• AIM OF THE EXERCISE
Search the data for "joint" and copy every matching line.

• RECORDS TO PROCESS

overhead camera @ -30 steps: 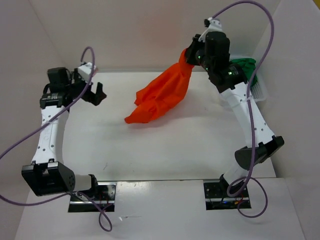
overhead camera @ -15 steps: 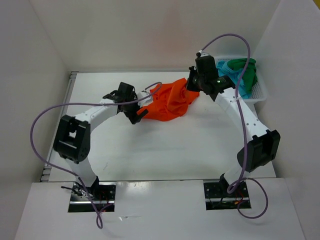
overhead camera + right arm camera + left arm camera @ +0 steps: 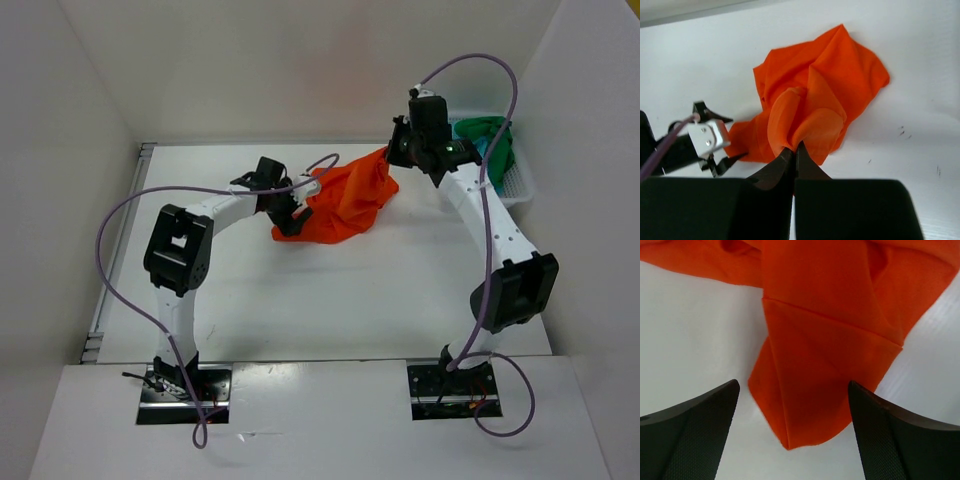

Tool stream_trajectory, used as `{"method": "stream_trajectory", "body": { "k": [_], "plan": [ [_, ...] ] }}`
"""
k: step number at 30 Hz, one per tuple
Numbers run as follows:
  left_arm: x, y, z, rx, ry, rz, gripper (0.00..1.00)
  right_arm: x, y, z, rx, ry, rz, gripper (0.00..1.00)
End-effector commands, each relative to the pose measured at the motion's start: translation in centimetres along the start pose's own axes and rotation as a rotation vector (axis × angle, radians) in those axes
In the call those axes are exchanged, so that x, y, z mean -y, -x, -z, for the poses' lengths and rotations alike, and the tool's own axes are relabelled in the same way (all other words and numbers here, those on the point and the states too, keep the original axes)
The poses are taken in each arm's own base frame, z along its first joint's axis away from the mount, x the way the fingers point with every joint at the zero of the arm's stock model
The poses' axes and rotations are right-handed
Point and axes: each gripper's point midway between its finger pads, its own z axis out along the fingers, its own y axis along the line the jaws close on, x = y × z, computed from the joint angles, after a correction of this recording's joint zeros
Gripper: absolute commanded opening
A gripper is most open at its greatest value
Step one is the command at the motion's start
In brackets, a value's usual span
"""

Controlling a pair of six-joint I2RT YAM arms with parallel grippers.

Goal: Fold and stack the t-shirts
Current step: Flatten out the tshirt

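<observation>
Swung in close, the left hand (image 3: 284,213) (fingers spread) straddles a corner of the orange t-shirt (image 3: 345,203), which the right hand (image 3: 794,148) pinches.

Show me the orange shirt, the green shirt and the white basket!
orange shirt (image 3: 345,205), top view, middle of the crumpled cloth.
green shirt (image 3: 497,138), top view, the bunched part in the basket.
white basket (image 3: 520,182), top view, its near right rim.

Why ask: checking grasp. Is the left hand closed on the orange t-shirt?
No, the left hand is wide open over the orange t-shirt.
</observation>
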Motion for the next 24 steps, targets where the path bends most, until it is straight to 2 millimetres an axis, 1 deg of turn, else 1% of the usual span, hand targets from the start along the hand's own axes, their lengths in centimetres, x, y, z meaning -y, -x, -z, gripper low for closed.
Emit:
{"method": "stream_trajectory", "body": {
  "k": [1,2,3,4,5,6,7,8,9,10,11,12,13,14,15,16,17,18,19,21,22,23,24],
  "plan": [
    [2.9,-0.3,0.2,0.018,-0.12,0.003,0.91,-1.0,2.6,-0.2,0.048,0.027,0.036,0.0],
    [3.3,-1.0,-0.3,-0.007,-0.118,0.001,0.87,-0.7,2.9,-0.5,0.051,0.02,0.041,0.0],
    [3.4,-1.1,-0.9,-0.031,-0.12,0.015,0.79,-0.7,2.8,-1.0,0.046,0.017,0.041,0.0],
    [3.6,-1.6,-1.0,-0.056,-0.135,0.026,0.69,-0.7,2.8,-1.4,0.046,0.017,0.041,0.0],
    [3.8,-1.5,-1.2,-0.058,-0.153,0.022,0.43,-1.0,3.2,-1.5,0.051,0.029,0.041,0.0],
    [4.0,-1.8,-1.6,-0.072,-0.176,0.023,0.27,-1.1,2.9,-2.5,0.04,0.036,0.052,0.0],
    [4.4,-1.9,-1.3,-0.083,-0.199,0.023,0.13,-0.6,3.2,-3.0,0.04,0.027,0.047,0.0],
    [4.9,-1.6,-1.3,-0.064,-0.228,0.014,0.06,-1.5,4.8,-2.9,0.075,0.051,0.057,0.0],
    [5.6,-1.2,0.1,-0.052,-0.251,0.009,0.0,-1.0,5.0,-4.7,0.066,0.038,0.052,0.0],
    [7.1,-0.1,2.2,0.005,-0.303,-0.033,0.0,-2.0,7.8,-3.7,0.12,0.057,0.063,0.0],
    [8.0,0.4,3.7,0.032,-0.335,-0.059,0.0,-2.2,9.1,-3.7,0.147,0.047,0.062,0.0],
    [9.3,0.3,5.5,0.035,-0.381,-0.082,0.0,-2.0,9.5,-5.3,0.146,0.028,0.07,0.0],
    [10.2,1.8,8.6,0.09,-0.388,-0.114,0.0,-2.5,12.6,-3.9,0.228,0.046,0.062,0.0],
    [12.6,1.8,10.6,0.097,-0.474,-0.106,0.0,-1.3,14.1,-3.7,0.26,0.041,0.018,0.21],
    [13.9,2.1,12.0,0.115,-0.51,-0.124,0.0,-0.1,14.7,-4.3,0.269,0.024,-0.006,0.47],
    [16.3,3.5,14.0,0.166,-0.562,-0.172,0.0,1.9,16.1,-3.9,0.297,-0.006,-0.035,0.79],
    [17.4,4.1,14.7,0.174,-0.59,-0.189,0.0,3.0,16.2,-3.8,0.294,-0.024,-0.043,0.9],
    [18.1,5.5,15.1,0.188,-0.594,-0.194,0.07,4.2,15.8,-3.8,0.28,-0.056,-0.052,0.99],
    [20.0,6.5,15.0,0.182,-0.644,-0.18,0.6,5.1,15.6,-3.3,0.27,-0.079,-0.043,0.99],
    [21.7,8.6,15.2,0.219,-0.708,-0.194,0.86,5.9,15.1,-1.6,0.273,-0.129,-0.024,0.99],
    [22.4,10.3,15.2,0.239,-0.732,-0.199,0.96,6.0,14.3,0.4,0.264,-0.134,-0.011,0.99],
    [22.4,11.2,15.6,0.259,-0.74,-0.192,1.0,6.2,13.9,1.5,0.265,-0.143,-0.011,0.99],
    [22.7,12.3,16.5,0.292,-0.764,-0.19,1.0,6.9,12.1,1.7,0.228,-0.167,-0.013,0.99]
  ]
}}
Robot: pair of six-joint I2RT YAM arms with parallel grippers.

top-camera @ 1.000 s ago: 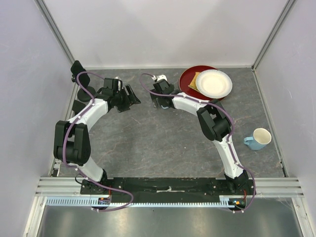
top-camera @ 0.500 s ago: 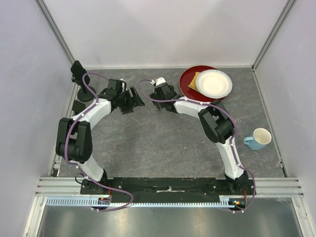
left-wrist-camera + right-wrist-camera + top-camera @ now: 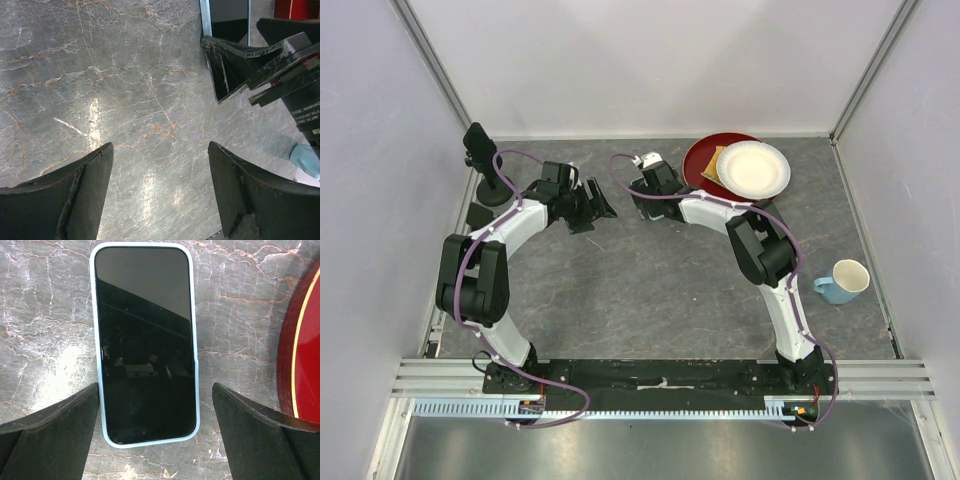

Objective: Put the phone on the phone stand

• EXERCISE SOLUTION
The poses are taken in each arm's own base frame, z along its first joint's axis away from the mount, x the way the fingers point with every joint at the zero of the arm's stock model
Point and axes: each gripper's point midway between its finger pads, its own z axis out along the fingers, its own y axis along the line the jaws close on, x = y × z, computed from the joint angles, after a correction of this recording's joint zeros
Controlling a pair of six-joint I2RT YAM arms with parallel grippers.
Robot: pair of six-joint I2RT YAM arms with parallel grippers.

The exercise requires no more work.